# Exercise details:
Only the lines from the one with "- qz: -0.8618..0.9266" through the end of the material, both ends included, should be retyped exactly.

# Supplied information:
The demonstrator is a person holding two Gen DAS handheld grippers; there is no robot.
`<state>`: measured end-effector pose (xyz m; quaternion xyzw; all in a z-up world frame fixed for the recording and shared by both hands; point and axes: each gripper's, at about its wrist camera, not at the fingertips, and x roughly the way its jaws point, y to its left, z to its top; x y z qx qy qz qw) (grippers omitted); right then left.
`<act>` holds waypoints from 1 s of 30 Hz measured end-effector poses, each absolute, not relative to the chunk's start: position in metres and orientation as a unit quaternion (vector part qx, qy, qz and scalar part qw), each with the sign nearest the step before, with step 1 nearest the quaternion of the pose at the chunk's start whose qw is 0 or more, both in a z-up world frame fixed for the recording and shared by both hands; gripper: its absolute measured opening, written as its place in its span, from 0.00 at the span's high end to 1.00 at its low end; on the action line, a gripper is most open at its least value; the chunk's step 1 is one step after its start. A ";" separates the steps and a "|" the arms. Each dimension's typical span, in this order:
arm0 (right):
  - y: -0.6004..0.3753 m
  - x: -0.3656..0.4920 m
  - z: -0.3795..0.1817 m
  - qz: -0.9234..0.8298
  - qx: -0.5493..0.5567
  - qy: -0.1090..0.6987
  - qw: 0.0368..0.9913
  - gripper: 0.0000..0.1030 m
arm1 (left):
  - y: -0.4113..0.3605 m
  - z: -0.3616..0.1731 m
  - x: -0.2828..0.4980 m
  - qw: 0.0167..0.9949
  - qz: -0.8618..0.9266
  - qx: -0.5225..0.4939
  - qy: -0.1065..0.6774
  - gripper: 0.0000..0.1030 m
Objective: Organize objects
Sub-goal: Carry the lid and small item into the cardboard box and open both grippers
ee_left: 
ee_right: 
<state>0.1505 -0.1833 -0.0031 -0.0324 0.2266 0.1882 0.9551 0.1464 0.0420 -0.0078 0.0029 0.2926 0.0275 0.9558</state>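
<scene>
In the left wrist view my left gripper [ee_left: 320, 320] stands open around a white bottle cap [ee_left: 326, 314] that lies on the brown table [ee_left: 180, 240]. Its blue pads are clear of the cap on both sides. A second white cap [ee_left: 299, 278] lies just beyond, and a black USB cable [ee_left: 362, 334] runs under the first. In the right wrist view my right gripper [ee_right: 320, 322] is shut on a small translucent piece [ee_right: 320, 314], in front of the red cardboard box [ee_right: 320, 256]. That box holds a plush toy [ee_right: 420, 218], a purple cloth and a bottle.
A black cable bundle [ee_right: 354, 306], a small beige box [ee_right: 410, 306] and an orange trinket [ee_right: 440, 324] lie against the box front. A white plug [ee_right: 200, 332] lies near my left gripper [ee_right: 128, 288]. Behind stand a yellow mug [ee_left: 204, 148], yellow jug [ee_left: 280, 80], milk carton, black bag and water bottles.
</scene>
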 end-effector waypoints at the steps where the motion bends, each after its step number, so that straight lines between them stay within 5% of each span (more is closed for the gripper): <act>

# Problem solution:
  - qz: -0.8618..0.9266
  - qx: -0.5225..0.4939
  - qy: -0.1065..0.6774
  - gripper: 0.0000..0.1030 m
Objective: Organize objects
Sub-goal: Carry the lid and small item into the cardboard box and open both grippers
ee_left: 
ee_right: 
<state>0.1505 -0.1833 -0.0031 -0.0324 0.2266 0.1882 0.9551 0.1464 0.0420 -0.0078 0.0029 0.2926 0.0275 0.9558</state>
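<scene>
In the left wrist view my left gripper [ee_left: 320, 320] stands open around a white bottle cap [ee_left: 326, 314] that lies on the brown table [ee_left: 180, 240]. Its blue pads are clear of the cap on both sides. A second white cap [ee_left: 299, 278] lies just beyond, and a black USB cable [ee_left: 362, 334] runs under the first. In the right wrist view my right gripper [ee_right: 320, 322] is shut on a small translucent piece [ee_right: 320, 314], in front of the red cardboard box [ee_right: 320, 256]. That box holds a plush toy [ee_right: 420, 218], a purple cloth and a bottle.
A black cable bundle [ee_right: 354, 306], a small beige box [ee_right: 410, 306] and an orange trinket [ee_right: 440, 324] lie against the box front. A white plug [ee_right: 200, 332] lies near my left gripper [ee_right: 128, 288]. Behind stand a yellow mug [ee_left: 204, 148], yellow jug [ee_left: 280, 80], milk carton, black bag and water bottles.
</scene>
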 end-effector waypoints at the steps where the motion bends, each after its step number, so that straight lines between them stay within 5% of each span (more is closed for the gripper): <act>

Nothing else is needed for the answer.